President of Western Iowa Tech Community College
- Incumbent
- Assumed office August 1, 2011
- Preceded by: Dr. Robert E. Dunker

Vice President of Campuses and Student Affairs, Metropolitan Community College
- In office 2005–2007

Personal details
- Born: January 31, 1968 (age 58) Geneva, Nebraska
- Spouse: Amy Murrell (m. 1992)
- Children: Zachary and Connor
- Alma mater: University of Nebraska at Kearney University of Louisville University of Nebraska–Lincoln

= Terry Murrell =

Dr.
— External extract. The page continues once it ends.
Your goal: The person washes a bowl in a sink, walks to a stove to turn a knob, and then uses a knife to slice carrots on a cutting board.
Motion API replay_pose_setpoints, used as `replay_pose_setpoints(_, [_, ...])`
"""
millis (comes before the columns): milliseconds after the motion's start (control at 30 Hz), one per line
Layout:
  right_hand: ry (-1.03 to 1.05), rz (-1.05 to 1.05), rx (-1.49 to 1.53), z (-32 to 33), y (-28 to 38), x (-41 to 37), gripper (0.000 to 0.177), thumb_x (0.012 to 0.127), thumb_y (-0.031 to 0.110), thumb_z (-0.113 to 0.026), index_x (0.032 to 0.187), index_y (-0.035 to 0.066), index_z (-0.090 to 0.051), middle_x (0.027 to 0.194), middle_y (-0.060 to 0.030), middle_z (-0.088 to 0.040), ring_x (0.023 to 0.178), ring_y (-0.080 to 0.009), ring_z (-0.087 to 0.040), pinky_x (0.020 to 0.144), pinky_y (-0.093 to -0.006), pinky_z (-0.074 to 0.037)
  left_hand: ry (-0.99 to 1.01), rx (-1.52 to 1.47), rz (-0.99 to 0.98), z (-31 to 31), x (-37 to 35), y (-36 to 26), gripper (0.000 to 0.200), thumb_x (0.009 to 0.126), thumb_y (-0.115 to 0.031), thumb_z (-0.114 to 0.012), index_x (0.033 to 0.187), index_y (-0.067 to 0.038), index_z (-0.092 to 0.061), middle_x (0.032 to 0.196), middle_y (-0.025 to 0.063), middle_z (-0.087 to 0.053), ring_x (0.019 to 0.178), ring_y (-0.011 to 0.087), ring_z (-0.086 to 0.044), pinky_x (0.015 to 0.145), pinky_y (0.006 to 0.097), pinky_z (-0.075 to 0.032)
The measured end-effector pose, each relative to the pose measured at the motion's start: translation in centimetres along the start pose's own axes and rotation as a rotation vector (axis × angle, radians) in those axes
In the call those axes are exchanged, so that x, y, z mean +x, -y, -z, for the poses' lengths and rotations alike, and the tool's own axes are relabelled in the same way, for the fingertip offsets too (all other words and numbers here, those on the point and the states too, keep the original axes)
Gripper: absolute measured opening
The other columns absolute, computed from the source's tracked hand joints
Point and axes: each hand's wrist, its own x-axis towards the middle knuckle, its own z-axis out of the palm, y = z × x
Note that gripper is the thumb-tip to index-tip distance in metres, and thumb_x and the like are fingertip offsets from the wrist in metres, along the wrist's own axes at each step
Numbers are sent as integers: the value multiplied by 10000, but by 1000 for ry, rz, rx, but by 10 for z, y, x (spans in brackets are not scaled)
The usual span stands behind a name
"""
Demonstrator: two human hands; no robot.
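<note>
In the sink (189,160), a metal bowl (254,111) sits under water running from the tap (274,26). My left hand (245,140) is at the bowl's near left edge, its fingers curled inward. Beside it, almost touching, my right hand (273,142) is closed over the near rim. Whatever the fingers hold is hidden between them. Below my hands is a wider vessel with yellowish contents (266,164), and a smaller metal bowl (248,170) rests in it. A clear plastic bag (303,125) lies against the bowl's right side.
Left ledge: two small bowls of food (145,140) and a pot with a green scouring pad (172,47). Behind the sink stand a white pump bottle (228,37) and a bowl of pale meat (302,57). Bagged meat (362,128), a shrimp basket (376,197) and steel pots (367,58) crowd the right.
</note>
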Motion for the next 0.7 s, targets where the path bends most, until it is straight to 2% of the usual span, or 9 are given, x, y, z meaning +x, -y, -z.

Terry A. Murrell is the third president of Western Iowa Tech Community College in Sioux City, Iowa.

==Education==
Murrell earned his bachelor's degree in mathematics and computer science from the University of Nebraska at Kearney in 1990, an MPA in Labor Management from the University of Louisville in 1995, and a Ph.D. in Education from the University of Nebraska–Lincoln in 2005.

==Career==
During Murrell's tenure, the college has undergone renovations of existing facilities, seen upgrades to the student learning environments in the Kiser Building and community meeting area in the Corporate College. In 2014, another housing complex, Prairie Place, was added to the Sioux City Campus and a permanent WITCC Le Mars Center was opened.

==Personal life==
Murrell lives in Sioux City with his wife Amy.